• Exercise objective:
Print exactly, and only, the lines running from the line containing "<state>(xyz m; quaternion" through the end of the records below.

(Exercise input)

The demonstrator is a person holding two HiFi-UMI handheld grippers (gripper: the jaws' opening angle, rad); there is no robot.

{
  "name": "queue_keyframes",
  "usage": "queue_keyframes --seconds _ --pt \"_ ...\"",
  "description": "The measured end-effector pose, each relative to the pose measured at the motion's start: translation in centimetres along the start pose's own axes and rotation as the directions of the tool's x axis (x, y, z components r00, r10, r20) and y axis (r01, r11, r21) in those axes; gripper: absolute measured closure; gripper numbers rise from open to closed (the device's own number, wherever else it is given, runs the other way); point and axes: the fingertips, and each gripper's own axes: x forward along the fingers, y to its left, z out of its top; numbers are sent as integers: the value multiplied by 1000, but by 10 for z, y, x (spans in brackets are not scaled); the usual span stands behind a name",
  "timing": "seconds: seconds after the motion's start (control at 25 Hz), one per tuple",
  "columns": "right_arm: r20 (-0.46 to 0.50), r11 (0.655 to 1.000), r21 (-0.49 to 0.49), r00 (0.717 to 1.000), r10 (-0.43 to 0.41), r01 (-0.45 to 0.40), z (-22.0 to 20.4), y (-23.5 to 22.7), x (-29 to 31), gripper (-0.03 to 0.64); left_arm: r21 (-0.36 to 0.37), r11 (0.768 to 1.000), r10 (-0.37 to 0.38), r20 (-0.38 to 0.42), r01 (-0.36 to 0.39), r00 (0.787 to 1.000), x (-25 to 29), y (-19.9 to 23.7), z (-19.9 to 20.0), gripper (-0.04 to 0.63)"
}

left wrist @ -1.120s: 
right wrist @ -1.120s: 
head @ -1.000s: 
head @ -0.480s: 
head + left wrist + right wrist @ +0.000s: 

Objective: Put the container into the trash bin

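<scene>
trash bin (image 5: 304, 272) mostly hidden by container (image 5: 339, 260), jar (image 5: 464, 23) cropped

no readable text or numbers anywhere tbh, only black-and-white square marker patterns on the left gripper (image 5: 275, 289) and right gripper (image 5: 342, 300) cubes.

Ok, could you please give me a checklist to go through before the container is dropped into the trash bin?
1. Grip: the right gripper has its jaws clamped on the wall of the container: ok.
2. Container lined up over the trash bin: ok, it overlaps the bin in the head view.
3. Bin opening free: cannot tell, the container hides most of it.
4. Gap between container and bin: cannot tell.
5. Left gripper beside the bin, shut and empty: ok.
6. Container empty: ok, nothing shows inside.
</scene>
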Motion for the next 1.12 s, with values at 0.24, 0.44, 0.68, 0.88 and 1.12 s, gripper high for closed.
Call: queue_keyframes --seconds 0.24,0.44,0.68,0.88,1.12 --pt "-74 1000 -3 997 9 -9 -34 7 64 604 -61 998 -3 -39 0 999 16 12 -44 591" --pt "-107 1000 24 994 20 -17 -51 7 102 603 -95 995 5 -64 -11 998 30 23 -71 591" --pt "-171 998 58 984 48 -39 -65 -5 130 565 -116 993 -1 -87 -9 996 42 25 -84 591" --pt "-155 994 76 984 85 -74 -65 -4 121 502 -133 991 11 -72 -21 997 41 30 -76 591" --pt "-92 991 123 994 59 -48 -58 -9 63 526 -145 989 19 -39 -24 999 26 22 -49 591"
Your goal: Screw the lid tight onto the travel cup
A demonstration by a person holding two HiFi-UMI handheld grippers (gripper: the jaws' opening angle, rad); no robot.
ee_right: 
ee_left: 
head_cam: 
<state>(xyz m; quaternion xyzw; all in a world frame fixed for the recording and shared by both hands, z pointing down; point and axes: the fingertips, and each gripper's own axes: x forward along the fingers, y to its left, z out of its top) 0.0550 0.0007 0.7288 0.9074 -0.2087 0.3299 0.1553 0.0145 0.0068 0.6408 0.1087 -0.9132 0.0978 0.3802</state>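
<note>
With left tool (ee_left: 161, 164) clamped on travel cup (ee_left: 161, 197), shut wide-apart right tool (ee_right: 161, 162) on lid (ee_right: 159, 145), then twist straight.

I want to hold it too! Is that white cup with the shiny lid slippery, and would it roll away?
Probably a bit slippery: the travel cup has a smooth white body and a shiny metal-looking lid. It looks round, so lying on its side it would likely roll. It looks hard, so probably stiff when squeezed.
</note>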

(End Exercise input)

• Response box:
<state>(xyz m; quaternion xyzw; all in a world frame fixed for the recording and shared by both hands, z pointing down; point and axes: the fingertips, and each gripper's own axes: x forward along the fingers, y to its left, z out of its top) 0.0550 0.0007 0.7288 0.9074 -0.2087 0.3299 0.1553 0.0145 0.0068 0.6408 0.1087 -0.9132 0.0978 0.3802</state>
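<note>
With left tool (ee_left: 161, 164) clamped on travel cup (ee_left: 161, 197), shut wide-apart right tool (ee_right: 161, 162) on lid (ee_right: 159, 145), then twist straight.

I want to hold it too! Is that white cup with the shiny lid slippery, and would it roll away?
Probably a bit slippery: the travel cup has a smooth white body and a shiny metal-looking lid. It looks round, so lying on its side it would likely roll. It looks hard, so probably stiff when squeezed.
</note>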

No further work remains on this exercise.